I have wanted to be a missionary since I first found out about it when I was in the second grade.
But over the years, I took those words, those comments, to heart, and decided that the whole missionary thing wasn’t for me. I was just to quiet.
During all of this, though, I still had a deep desire to go to the nations, but I considered myself unqualified because of my personality. I became frustrated with the Lord, wondering why He made me this way, and why I couldn’t be just a little more extroverted.
I remember when I told my students at the school I was working at at home that I had decided to move to Bolivia to teach for a while, a student came up to me after and he said “wow Miss. Peters, you are very courageous.” I was dumbfounded.. first for his big use in words and second.. me… courageous?
When the Lord calls us to do something, we must take it, and run with it. If He promised it to us, it will be fulfilled. His “Yes” is stronger than anyone else’s “No.” The Lord’s word and faithfulness prevails over anything that the world could possibly say about me. He is infinitely loving, and constantly good. His promises are true, and always work for the good of those who love Him.
I found my passion for missionary work. I volunteered at a Christian youth centre, volunteered at Bible camp, had many great spiritual talks with friends, and was involved in a few Bible studies. Life was great.

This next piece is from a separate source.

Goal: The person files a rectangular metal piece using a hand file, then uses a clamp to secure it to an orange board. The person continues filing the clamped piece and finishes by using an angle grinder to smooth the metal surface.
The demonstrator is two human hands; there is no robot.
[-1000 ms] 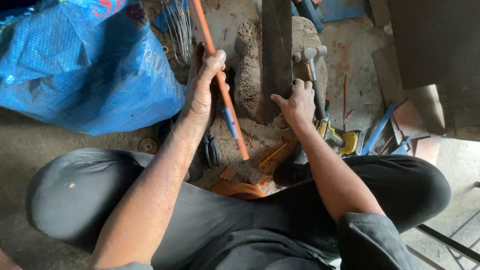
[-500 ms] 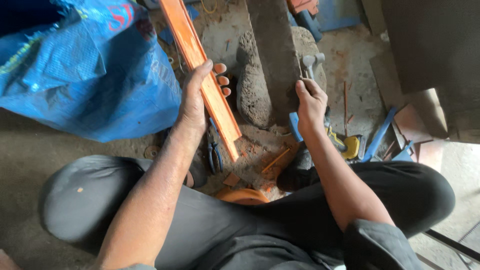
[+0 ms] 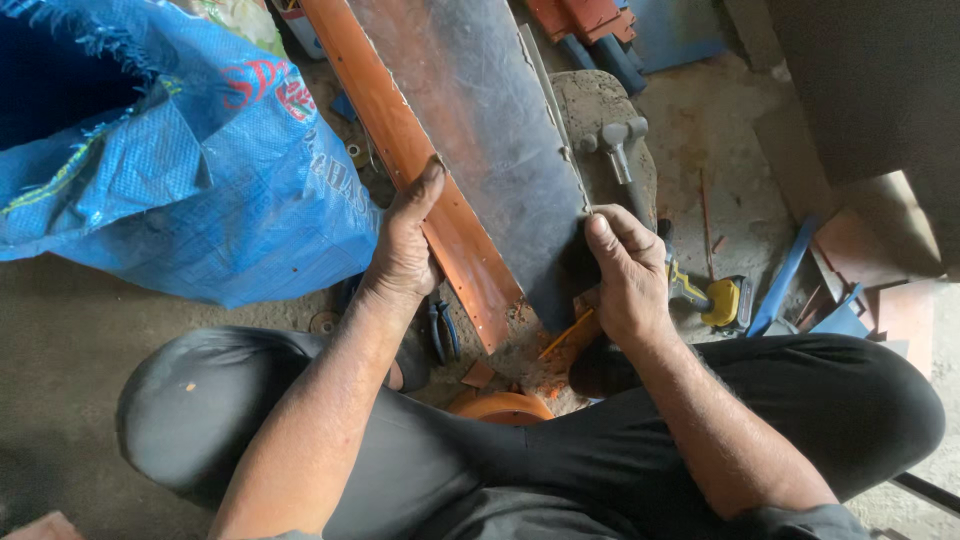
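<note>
Nearest the camera, crossed legs in dark trousers (image 3: 560,470) fill the lower frame, person seated on the concrete floor (image 3: 70,340). Landmark for all placings: the metal sheet (image 3: 480,130), grey-faced with an orange folded edge (image 3: 420,170), running from the lap up toward the top of frame.

Just below the sheet's near end: curved orange piece (image 3: 500,407) between the knees, orange scraps (image 3: 478,374) beside it. Pliers (image 3: 444,330) with dark handles lie just left of the near end, beside the left wrist.

Left hand (image 3: 405,245) closed around the orange edge on the sheet's left side, thumb on top, fingers wrapped under. Right hand (image 3: 625,275) at the sheet's right edge near its lower corner, thumb and fingers pinched onto the rim; how much of the rim is inside the grip cannot be told.

Right of the sheet: yellow-and-black tool (image 3: 715,298) on the floor just beyond the right hand, blue strip (image 3: 785,275) further right. Hammer (image 3: 618,145) rests on a stone block (image 3: 610,110) touching the sheet's right edge.

Left of the sheet: large blue woven sack (image 3: 180,170), mouth open.

Far end of the sheet: orange and blue pieces (image 3: 590,30) stacked at top of frame.
</note>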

As an introvert I love meaningful conversation and hanging out with close friends. My choices have always reflected this. One Bible study I was involved in, was a place for a group of 5-10 girls to discuss life and scripture, came completely naturally to me. I thrived when I could really get to know them and chat with them one-on-one. At any conferences, meetings, services or even online sermons, my favorite parts were discussing the talks with my friends afterwards. We would break down everything the speaker said, apply it to our own lives, and share how our hearts had been impacted. Discipleship naturally flowed from friendship. I loved these friends, and spending time each week growing closer to Christ was just icing on the cake of our friendship. In every situation, I found ways to be a light in a more -me- way. I approached mission in a way that was comfortable for me.
I’m usually not the missionary talking to people on the street, and that’s okay. Those are great experiences to learn and make invitations, but that’s not my everyday mission field.
I can be a light for HIM even though I’m an introvert. By having that one on one talk. By being a listening ear. By encouraging someone. By going for coffee/tea/terere. By being a teacher. By being a leader. By being a friend… By showing them HIS love through all that I do.